TASK INSTRUCTIONS:
Take the lines below from the one with "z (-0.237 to" through the one with "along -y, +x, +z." and retype them exactly. Include nothing else, and no pictures.

RECORDED INFORMATION:
###

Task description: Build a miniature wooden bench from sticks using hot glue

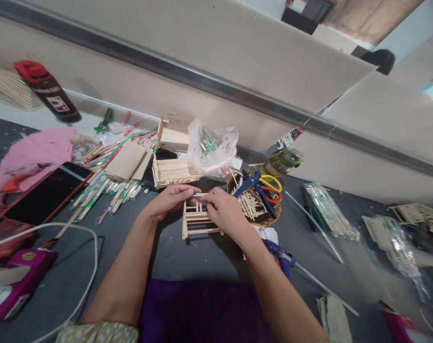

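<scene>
Left hand (171, 199) comes in over the dark grey worktop (202, 257), fingers pinched together on a thin pale wooden stick (198, 195) at the top of a small pale frame built of wooden sticks (197, 220), which stands on the worktop right between both hands. Far left, a black tube with a red cap (46, 89) leans at the wall; it carries a white label and lettering, too blurred to read. Below it lies a pink cloth (41, 147), then a dark-screened tablet (46, 193) and a white cable (89, 267) looping across the surface. Moving along, a scatter of chopsticks in green-and-white printed paper sleeves (102, 188), print illegible, and an open box of pale wooden sticks (173, 171) just behind the frame, with a crumpled clear plastic bag (212, 150) beside it. Right hand (225, 212) now: fingertips closed on the same stick's other end, palm resting against the frame's right side. Just beyond it, a woven basket (270, 220) holds cut sticks, blue-handled pliers (250, 183) and yellow-and-red scissors (272, 188). Further right, a clear packet of sticks (329, 209).
</scene>
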Demonstrator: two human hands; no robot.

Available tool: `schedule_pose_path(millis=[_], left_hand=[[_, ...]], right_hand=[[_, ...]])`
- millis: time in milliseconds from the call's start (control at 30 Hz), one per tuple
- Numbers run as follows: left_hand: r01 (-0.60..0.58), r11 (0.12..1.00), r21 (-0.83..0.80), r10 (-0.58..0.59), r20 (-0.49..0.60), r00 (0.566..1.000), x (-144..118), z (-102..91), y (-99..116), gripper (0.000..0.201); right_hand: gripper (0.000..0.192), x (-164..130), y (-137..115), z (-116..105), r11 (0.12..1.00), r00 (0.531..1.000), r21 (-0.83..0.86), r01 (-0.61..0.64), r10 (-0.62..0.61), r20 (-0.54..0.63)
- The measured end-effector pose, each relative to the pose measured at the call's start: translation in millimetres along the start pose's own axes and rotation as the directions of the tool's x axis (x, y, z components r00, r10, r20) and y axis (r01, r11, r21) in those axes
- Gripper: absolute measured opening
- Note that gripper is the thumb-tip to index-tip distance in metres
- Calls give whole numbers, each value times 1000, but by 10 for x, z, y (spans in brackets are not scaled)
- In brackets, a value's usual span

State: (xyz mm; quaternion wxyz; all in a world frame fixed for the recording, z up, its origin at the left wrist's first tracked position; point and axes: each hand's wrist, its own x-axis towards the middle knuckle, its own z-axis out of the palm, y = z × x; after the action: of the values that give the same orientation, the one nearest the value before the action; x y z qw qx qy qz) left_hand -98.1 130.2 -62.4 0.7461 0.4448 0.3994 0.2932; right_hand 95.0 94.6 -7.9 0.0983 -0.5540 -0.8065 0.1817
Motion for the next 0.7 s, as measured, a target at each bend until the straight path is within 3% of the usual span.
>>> schedule_pose_path(millis=[700], left_hand=[[-7, 1000, 5, 7, 10, 1000, 12, -16, -21, 55]], right_hand=[[30, -5, 15, 9, 1000, 1000, 25, -3, 3, 0]])
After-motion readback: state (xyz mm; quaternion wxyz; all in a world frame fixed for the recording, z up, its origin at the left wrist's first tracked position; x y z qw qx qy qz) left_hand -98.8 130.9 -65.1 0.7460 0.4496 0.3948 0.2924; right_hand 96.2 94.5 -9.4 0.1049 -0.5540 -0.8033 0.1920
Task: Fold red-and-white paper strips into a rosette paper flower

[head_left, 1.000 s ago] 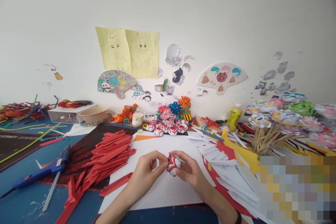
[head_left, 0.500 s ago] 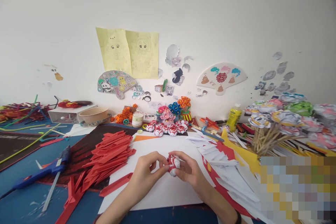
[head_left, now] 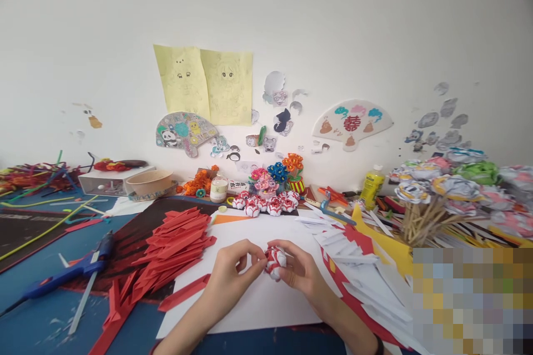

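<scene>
A small red-and-white folded paper flower (head_left: 276, 263) is held up over the large white sheet (head_left: 250, 310). My right hand (head_left: 307, 276) grips it from the right, thumb below and fingers curled over the top. From the other side my left hand (head_left: 237, 269) pinches at the flower's left edge, thumb and forefinger together; what exactly lies between those fingertips is too small to make out. Left of my hands is a pile of folded red paper strips (head_left: 177, 249). Folded white paper strips (head_left: 362, 272) are fanned out on the right. Several similar finished flowers (head_left: 273, 205) sit behind the sheet.
A blue glue gun (head_left: 79, 272) lies at the left with a glue stick beside it. Farther back stand a beige bowl (head_left: 150, 182), a small jar (head_left: 219, 188) and a yellow bottle (head_left: 372, 186). Paper flowers on sticks (head_left: 420, 194) crowd the right side.
The flower has turned slightly between my fingers, showing a little more of its red-and-white side. Both hands stay nearly in place, and the camera view has shifted very slightly.
</scene>
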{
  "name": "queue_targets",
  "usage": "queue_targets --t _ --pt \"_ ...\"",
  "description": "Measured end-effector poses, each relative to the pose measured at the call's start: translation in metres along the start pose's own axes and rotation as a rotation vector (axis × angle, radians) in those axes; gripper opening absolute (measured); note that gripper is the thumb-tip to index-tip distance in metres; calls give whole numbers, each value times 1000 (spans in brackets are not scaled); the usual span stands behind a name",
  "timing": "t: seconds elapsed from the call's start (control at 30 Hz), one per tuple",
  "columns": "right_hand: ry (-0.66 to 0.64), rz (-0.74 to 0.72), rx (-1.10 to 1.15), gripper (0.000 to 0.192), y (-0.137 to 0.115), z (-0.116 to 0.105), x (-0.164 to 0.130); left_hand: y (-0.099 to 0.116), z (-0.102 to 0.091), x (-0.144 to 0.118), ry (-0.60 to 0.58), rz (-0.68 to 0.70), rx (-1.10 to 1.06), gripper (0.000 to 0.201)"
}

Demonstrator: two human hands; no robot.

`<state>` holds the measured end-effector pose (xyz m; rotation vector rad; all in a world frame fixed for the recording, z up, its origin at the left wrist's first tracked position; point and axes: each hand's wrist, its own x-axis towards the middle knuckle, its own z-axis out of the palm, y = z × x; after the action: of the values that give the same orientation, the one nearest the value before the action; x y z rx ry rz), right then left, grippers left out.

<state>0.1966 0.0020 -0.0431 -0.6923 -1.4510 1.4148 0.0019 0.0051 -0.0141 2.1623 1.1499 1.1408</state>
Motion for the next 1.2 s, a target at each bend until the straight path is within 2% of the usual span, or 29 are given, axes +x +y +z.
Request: queue_targets --t 0.63,1.03,1.2 --pt "-16 -58 -37 43 5 -3 1 -5 5 -3 -53 -15 61 12" --pt "-25 -52 -39 42 5 -3 0 -10 6 -1 -101 66 -4 14" --pt "-35 -26 2 43 5 -3 1 -3 3 -1 -143 91 3 14"
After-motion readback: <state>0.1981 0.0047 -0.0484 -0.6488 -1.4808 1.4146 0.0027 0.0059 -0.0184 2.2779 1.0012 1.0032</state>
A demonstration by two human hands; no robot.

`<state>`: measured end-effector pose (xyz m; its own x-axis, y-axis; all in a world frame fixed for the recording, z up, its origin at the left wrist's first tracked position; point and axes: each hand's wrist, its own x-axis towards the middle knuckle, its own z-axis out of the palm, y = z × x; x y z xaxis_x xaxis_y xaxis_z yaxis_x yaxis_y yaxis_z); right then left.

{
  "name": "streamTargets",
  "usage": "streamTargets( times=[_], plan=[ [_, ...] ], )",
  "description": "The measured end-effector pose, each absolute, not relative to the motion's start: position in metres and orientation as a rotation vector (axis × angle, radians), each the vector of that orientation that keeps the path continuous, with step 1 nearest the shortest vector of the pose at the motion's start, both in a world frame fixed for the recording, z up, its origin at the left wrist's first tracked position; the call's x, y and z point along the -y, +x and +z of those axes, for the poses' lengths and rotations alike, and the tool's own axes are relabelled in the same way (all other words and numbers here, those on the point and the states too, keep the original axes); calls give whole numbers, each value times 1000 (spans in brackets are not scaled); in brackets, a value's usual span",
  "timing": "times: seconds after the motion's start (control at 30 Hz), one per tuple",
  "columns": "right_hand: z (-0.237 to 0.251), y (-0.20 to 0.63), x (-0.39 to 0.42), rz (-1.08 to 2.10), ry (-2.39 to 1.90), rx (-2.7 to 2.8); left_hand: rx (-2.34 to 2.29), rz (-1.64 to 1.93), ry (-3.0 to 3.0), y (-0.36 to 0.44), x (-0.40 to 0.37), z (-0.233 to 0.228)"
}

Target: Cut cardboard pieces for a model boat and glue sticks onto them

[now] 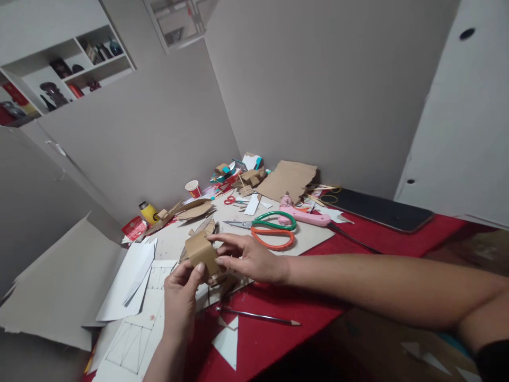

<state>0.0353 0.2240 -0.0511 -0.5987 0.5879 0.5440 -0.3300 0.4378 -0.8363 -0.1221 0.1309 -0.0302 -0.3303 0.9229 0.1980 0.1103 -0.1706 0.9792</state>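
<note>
A small folded piece of brown cardboard (202,250) is held up between both hands above the table's near side. My left hand (183,284) grips its lower left part, thumb on the front face. From the right, my right hand (248,257) has its fingers and thumb closed on the piece's right edge. Green-and-orange-handled scissors (274,231) lie just beyond my right hand, with a pink glue gun (304,215) behind them. Below the hands, a pencil (260,316) rests on the red cloth. Other cardboard bits under the piece are partly hidden.
White paper sheets (131,278) and a sheet with drawn lines (129,345) lie at left. Farther back stand a yellow bottle (148,212) and a paper cup (193,189). Small red scissors (230,200), a cardboard sheet (288,182) and a dark flat board (377,209) lie toward the wall.
</note>
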Motion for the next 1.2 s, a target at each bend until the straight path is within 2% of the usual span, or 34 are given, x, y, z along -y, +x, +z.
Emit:
streamTargets(
  times=[0.17,0.33,0.4,0.57,0.83,1.13,1.2],
  plan=[
    [-40,42,-235,1029,-335,1864,-1349,1709,1091,-136,-136,-32],
    [-23,83,-263,349,-891,2455,-1321,1809,1015,-144,-140,-32],
    [-22,102,-271,210,-1082,2574,-1301,1813,1004,-145,-140,-31],
    [-30,120,-274,72,-1328,2700,-1250,1806,989,-144,-138,-30],
    [-43,98,-283,-51,-1373,2782,-1187,1849,994,-145,-133,-27],
    [-15,108,-267,-130,-1346,2666,-1079,1940,945,-150,-131,-22],
    [-14,113,-256,-11,-1280,2574,-1059,1949,940,-151,-129,-20]
  ],
)
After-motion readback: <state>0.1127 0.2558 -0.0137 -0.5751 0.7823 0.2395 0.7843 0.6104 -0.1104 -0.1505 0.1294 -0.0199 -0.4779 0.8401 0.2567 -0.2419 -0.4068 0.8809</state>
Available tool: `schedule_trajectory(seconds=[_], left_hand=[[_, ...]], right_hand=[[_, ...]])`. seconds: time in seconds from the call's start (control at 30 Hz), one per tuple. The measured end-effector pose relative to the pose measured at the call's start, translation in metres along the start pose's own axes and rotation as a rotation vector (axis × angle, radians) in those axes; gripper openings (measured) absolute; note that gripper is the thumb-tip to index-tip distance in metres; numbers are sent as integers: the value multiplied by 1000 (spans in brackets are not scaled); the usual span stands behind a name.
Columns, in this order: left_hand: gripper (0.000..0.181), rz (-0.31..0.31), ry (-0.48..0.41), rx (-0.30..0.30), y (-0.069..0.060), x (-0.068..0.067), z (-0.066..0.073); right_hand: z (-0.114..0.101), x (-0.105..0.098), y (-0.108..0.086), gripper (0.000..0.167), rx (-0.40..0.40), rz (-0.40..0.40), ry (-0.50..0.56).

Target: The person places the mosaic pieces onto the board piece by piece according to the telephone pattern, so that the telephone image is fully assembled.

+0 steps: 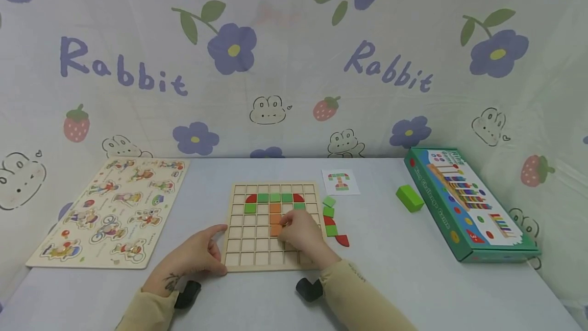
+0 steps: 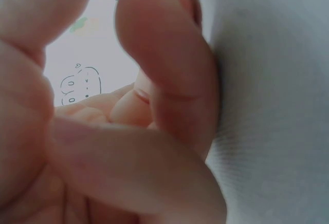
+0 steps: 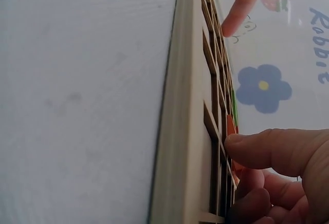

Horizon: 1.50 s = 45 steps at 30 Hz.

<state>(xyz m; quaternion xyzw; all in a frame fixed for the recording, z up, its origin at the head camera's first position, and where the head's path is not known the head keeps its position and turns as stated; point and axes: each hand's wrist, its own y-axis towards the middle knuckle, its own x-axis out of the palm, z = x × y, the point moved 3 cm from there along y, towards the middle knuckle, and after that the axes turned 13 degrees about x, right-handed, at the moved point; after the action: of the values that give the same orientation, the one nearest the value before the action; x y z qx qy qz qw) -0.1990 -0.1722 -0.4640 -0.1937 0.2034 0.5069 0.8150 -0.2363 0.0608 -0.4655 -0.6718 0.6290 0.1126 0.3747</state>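
wooden grid board (image 1: 271,270) mid-table, front edge facing the person. left hand (image 1: 195,254): index on the board's left edge, thumb at its front left corner, fingers not clenched, steadying contact only. right hand (image 1: 303,231) comes over the front right of the board, thumb and fingers bent at the lowest orange square (image 1: 274,230), touching it; can't tell if pinched or just pressed. orange column sits under the green row, red quarter pieces at both row ends. loose pieces (image 1: 331,230) line the right edge, tight beside it. card (image 1: 349,189) just off back right corner. wide stretch of tabletop from loose pieces to green box (image 1: 473,213); narrower gap between left hand and picture puzzle (image 1: 105,229).
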Motion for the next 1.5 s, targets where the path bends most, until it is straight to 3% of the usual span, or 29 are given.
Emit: schedule_trajectory(seconds=[0.7, 0.83, 1.03, 1.27, 1.5], left_hand=[[98, -1, 7, -9, 1, 0, 0], [98, 0, 5, -10, 0, 1, 0], [99, -7, 4, -3, 0, 1, 0], [98, -15, -6, 6, 1, 0, -1], [98, -10, -3, 6, 1, 0, -1]], right_hand=[[1, -2, -3, 28, 6, 19, 22], [4, -18, -4, 29, -8, 25, 57], [20, -56, -7, 32, -6, 94, 47], [57, -92, -5, 26, 157, 136, 16], [81, -105, -4, 20, 255, 110, -56]])
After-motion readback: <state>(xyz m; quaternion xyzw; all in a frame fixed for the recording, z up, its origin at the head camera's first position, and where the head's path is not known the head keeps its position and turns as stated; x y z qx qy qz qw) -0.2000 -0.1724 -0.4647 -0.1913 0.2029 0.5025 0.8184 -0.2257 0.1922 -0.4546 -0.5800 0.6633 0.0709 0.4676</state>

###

WRITTEN RESPONSE:
  "columns": "right_hand: z (-0.237 to 0.251), y (-0.20 to 0.63), x (-0.39 to 0.42), rz (-1.08 to 2.10), ry (-2.39 to 1.90), rx (-2.7 to 2.8); left_hand: rx (-2.34 to 2.29), rz (-1.64 to 1.93), ry (-3.0 to 3.0), y (-0.36 to 0.44), x (-0.40 to 0.37), z (-0.233 to 0.228)"
}

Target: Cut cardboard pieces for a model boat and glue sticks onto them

[now] 

<state>0.0353 0.2240 -0.0511 -0.5987 0.5879 0.5440 -0.3300 0.4378 -0.8363 -0.1221 0.1309 -0.0302 -0.3303 0.9229 0.1980 0.1103 -0.1706 0.9792</state>
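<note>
A small folded piece of brown cardboard (202,250) is held up between both hands above the table's near side. My left hand (183,284) grips its lower left part, thumb on the front face. From the right, my right hand (248,257) has its fingers and thumb closed on the piece's right edge. Green-and-orange-handled scissors (274,231) lie just beyond my right hand, with a pink glue gun (304,215) behind them. Below the hands, a pencil (260,316) rests on the red cloth. Other cardboard bits under the piece are partly hidden.
White paper sheets (131,278) and a sheet with drawn lines (129,345) lie at left. Farther back stand a yellow bottle (148,212) and a paper cup (193,189). Small red scissors (230,200), a cardboard sheet (288,182) and a dark flat board (377,209) lie toward the wall.
</note>
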Motion for the next 1.2 s, a target at each bend until the straight path is within 2% of the usual span, or 34 are given, x, y, z along -y, +x, +z.

No further work remains on this exercise.